* PROBLEM TO WORK ON:
Restate all of the data below word for word.

# # # # #

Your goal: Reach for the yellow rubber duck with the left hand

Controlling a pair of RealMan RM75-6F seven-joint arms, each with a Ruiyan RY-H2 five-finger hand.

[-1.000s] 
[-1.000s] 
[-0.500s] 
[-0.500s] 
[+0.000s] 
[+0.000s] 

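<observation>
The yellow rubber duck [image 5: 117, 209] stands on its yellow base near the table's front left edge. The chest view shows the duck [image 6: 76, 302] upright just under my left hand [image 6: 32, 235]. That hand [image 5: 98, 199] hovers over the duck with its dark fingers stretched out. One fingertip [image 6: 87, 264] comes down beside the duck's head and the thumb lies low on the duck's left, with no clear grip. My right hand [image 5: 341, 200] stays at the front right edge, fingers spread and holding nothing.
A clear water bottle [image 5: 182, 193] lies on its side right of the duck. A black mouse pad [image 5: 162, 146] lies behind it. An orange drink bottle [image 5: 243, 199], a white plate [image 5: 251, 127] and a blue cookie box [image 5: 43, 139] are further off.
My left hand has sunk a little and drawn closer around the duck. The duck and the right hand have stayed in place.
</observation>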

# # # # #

* SOLUTION TO THIS TASK:
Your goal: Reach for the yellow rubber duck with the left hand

Controlling a pair of RealMan RM75-6F seven-joint arms, each with a Ruiyan RY-H2 five-finger hand.

[-1.000s] 
[-1.000s] 
[-0.500s] 
[-0.500s] 
[+0.000s] 
[+0.000s] 

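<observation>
The yellow rubber duck [image 5: 117, 209] stands on its yellow base near the table's front left edge. The chest view shows the duck [image 6: 76, 302] upright just under my left hand [image 6: 32, 235]. That hand [image 5: 98, 199] hovers over the duck with its dark fingers stretched out. One fingertip [image 6: 87, 264] comes down beside the duck's head and the thumb lies low on the duck's left, with no clear grip. My right hand [image 5: 341, 200] stays at the front right edge, fingers spread and holding nothing.
A clear water bottle [image 5: 182, 193] lies on its side right of the duck. A black mouse pad [image 5: 162, 146] lies behind it. An orange drink bottle [image 5: 243, 199], a white plate [image 5: 251, 127] and a blue cookie box [image 5: 43, 139] are further off.
My left hand has sunk a little and drawn closer around the duck. The duck and the right hand have stayed in place.
</observation>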

What the exercise asked for is now complete.